3. Another guy sent me a message for the first time. His message read, "FYI, you can use dermablend to cover it." (Referring to my facial birthmark.) I messaged back, "FYI, you clearly didn't read my profile." Told you, online dating is bringing out my sassy side. But, I did hold back from pointing out that "dermablend" should have a capital "d" since it's a name brand. It took all the restraint I had.

4. One guy wanted to meet for a date. He wanted to go for a movie and dinner. I asked, "What about coffee in the afternoon?" He agreed... and proceeded to tell me I'd have to drive to his city 45 miles away to pick him up as he didn't have a "working car."

Bro, it's 2017. Borrow a car. Call an Uber. I'm not going to get in a stranger's car, nor am I letting one in mine.

5. When someone messages me, but they don't show their face in their photos, I don't respond. I feel that if I can share my face in such a public format and be upfront about my birthmark, I don't need to reply to someone who can't show their face too.

6. Chatting with one guy, he told me, "I'm a lot shorter than you." I replied, "Yeah, maybe. But I'm a lot more purple than you." Quick-witted, he messaged back, "You don't know that. I could have my whole body tattooed purple." Instant kudos to him for rolling with my birthmark joke.
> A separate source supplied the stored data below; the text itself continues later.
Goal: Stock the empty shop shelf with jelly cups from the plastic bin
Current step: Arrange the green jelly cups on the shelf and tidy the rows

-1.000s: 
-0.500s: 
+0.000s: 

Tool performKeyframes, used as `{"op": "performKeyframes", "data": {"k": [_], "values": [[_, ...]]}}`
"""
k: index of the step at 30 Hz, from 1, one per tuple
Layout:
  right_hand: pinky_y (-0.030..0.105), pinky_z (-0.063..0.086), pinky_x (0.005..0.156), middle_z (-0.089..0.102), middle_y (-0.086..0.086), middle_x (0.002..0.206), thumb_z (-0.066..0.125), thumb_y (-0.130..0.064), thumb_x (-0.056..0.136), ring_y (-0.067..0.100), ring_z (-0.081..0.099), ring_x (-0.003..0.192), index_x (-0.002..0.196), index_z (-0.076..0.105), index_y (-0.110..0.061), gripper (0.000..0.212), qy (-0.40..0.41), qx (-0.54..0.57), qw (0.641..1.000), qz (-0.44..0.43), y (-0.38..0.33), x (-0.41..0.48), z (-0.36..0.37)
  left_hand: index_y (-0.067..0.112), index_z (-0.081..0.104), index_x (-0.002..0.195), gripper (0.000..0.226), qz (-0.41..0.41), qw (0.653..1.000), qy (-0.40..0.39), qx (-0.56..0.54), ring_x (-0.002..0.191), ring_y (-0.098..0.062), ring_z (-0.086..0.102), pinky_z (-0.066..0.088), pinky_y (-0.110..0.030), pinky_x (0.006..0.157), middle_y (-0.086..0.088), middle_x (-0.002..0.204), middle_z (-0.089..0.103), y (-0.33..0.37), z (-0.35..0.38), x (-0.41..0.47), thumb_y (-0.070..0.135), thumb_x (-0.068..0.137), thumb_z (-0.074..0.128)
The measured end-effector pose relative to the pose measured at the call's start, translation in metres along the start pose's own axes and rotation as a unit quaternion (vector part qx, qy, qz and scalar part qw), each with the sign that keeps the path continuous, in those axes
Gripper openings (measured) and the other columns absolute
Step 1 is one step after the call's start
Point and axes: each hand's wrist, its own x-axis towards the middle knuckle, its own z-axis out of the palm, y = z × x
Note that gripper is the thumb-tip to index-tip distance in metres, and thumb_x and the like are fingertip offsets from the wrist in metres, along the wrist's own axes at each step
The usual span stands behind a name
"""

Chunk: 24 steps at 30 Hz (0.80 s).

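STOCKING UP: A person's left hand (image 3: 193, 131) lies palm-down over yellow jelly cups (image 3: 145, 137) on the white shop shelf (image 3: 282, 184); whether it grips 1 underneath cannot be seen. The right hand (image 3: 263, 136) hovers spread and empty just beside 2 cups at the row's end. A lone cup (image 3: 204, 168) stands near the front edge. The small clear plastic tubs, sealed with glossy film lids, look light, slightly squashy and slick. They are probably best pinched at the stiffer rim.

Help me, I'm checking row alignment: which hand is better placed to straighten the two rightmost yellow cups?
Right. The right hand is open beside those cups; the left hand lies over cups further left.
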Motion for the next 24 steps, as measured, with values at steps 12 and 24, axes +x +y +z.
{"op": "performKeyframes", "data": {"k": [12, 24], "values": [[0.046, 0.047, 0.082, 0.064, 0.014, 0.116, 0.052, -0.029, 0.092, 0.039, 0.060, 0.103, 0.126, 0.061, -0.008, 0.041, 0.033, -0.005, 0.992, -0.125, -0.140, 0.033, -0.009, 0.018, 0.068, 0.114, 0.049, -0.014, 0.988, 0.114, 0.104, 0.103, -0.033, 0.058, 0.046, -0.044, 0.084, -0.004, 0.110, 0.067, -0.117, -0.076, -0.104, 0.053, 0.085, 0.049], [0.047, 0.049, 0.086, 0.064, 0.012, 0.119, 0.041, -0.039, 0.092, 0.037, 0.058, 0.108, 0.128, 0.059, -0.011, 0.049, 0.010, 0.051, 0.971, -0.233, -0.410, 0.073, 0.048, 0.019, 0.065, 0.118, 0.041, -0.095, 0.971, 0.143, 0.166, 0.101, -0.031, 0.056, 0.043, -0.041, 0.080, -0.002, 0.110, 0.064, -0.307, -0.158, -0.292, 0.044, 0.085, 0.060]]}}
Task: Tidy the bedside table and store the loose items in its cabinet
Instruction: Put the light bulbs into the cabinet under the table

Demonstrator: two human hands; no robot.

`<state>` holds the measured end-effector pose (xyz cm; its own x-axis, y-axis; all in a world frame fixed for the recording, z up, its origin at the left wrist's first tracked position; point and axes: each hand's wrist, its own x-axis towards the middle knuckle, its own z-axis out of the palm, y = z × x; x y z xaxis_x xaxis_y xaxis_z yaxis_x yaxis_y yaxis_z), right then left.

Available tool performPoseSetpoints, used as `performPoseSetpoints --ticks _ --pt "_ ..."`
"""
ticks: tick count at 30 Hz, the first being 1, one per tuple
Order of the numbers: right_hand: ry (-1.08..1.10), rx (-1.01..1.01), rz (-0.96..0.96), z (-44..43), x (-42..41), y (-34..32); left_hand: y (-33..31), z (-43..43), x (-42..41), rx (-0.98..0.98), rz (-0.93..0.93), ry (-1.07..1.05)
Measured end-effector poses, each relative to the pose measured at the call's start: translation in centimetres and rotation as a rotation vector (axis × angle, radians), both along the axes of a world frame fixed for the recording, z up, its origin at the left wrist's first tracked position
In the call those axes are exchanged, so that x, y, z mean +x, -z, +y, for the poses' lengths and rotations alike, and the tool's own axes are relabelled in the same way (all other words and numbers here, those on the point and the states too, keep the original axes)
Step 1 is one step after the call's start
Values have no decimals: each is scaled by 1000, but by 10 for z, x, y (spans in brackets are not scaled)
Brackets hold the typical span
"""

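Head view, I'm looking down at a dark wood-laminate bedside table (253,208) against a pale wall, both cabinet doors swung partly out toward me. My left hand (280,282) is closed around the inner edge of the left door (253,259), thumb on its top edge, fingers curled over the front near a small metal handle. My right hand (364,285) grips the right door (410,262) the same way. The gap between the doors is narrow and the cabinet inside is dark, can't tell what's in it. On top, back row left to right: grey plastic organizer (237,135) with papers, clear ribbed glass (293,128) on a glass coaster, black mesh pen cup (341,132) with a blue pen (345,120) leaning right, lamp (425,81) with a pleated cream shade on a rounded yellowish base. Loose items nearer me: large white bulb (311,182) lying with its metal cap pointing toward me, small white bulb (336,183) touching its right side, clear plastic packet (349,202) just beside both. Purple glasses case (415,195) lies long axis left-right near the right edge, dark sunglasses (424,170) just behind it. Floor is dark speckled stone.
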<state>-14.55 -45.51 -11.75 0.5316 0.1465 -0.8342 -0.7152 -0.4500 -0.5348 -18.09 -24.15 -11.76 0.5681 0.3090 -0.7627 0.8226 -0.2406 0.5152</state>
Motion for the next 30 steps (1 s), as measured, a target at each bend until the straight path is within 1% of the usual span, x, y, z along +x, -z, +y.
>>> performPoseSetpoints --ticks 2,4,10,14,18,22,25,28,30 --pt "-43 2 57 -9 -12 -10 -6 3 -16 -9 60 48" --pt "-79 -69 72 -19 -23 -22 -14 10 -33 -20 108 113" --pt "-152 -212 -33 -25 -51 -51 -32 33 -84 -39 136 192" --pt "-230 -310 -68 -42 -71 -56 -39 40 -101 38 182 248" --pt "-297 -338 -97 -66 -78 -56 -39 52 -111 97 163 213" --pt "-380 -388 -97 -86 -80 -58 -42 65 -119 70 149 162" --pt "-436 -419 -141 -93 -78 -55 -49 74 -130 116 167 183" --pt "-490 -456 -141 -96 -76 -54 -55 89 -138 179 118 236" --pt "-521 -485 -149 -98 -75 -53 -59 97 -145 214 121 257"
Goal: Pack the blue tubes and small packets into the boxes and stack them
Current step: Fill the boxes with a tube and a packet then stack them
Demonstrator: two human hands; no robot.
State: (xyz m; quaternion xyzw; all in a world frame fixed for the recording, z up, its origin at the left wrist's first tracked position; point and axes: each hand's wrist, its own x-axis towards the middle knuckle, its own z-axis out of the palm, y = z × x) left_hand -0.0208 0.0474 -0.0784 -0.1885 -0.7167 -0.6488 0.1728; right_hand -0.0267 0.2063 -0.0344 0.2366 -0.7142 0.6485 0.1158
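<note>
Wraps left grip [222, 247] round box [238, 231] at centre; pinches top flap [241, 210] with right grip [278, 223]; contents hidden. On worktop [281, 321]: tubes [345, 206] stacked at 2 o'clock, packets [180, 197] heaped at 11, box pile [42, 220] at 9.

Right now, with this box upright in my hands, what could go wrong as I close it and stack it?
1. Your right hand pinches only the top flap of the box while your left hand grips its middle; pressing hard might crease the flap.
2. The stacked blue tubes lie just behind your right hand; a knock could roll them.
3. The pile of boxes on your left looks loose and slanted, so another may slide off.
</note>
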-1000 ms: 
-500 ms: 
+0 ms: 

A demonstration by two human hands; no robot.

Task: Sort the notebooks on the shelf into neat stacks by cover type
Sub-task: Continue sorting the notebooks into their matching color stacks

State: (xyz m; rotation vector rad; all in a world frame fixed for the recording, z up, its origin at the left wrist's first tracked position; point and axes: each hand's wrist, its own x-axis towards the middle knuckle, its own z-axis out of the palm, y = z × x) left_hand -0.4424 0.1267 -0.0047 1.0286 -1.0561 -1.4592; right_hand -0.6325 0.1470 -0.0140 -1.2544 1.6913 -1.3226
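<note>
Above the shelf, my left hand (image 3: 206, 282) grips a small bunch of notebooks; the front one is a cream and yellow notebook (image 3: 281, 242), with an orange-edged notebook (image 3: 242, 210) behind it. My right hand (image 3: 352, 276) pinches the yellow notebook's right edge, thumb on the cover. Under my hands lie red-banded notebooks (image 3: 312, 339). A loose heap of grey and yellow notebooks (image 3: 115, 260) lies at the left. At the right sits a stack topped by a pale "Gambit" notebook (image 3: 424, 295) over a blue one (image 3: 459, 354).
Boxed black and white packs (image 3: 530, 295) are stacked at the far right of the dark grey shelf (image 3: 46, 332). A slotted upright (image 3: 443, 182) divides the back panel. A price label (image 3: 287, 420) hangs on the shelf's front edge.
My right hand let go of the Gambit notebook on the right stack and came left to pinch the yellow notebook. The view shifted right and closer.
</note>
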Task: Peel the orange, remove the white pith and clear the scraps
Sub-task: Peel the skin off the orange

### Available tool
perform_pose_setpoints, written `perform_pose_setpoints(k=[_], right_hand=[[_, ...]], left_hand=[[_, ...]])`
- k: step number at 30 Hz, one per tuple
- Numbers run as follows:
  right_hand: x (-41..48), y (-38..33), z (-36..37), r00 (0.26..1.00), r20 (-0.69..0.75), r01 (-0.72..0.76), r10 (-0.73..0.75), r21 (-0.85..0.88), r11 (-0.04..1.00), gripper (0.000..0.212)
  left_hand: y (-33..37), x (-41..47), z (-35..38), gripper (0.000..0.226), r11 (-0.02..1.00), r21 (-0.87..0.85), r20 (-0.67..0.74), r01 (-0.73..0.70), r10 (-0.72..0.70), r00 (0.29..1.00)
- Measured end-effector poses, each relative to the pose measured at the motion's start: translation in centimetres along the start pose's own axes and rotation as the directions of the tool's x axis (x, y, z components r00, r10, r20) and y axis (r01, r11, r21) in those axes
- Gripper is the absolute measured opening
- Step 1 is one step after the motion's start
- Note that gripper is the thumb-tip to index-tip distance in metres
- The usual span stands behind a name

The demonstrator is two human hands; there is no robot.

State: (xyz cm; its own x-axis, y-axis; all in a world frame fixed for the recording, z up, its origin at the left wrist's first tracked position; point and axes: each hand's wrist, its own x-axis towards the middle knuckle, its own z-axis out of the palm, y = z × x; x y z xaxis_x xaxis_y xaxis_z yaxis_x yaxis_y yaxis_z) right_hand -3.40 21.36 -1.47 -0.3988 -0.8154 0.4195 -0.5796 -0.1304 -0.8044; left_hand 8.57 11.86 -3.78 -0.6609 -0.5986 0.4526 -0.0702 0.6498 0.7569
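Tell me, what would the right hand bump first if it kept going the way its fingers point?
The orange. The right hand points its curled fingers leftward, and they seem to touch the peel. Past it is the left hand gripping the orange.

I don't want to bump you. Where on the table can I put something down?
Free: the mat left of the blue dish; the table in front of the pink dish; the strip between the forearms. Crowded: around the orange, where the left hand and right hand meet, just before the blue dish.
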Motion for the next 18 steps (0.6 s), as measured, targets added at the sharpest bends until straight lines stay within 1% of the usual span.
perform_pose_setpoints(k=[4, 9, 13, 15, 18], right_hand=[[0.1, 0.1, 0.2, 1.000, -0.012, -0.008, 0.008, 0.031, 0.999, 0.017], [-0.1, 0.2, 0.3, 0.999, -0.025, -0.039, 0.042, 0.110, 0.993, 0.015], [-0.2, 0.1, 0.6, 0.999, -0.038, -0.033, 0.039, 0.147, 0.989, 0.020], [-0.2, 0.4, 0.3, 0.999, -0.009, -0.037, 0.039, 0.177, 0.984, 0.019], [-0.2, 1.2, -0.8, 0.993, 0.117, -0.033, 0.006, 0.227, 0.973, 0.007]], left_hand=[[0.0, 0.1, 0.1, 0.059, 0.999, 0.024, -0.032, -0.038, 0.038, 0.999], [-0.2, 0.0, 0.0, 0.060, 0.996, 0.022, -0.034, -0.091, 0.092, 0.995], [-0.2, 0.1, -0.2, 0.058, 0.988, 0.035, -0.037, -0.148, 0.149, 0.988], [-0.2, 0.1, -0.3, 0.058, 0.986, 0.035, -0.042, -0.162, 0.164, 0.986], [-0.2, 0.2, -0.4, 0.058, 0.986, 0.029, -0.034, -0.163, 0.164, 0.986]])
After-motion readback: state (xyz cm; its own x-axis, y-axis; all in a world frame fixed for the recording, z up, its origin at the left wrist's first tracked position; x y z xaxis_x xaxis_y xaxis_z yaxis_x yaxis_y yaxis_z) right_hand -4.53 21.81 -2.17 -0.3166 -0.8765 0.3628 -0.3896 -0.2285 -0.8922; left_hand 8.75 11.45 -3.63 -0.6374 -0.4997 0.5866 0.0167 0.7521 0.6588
7. Texting with a guy, he wrote me and said, "You're one of the best texters I've seen in years." Jokingly, he continued with, "That alone is engagement ring worthy."

What can I say? I'm quite the texting catch.

8. To add to my list of conditions other guys have been open about, I've now also seen profiles that mention missing limbs, diabetes, and facial differences - including one guy who has the same birthmark that I have. Talking with him, he said, "I've tried treatments and read blogs from other people with the same condition." Little did he know, he'd make it into mine.

9. When I glance at people's profiles, I've realized that many 60-something year olds think they can pass at 25 year olds.  Although, I'm sure plenty of women are not honest about their age as well.

10. I've had a couple of guys express that they'd like to take me on a date. For some, asking me out was their first-ever message to me, and for others, we had already been talking for a few days. Yet, anytime a guy asks me, I freak out, "What if they're a serial killer - or something else super dramatic?" Then I rationalize, "Wait. I'm online on the same app, and I'm not a serial killer."

Realization: I think I've seen too many episodes of "Criminal Minds."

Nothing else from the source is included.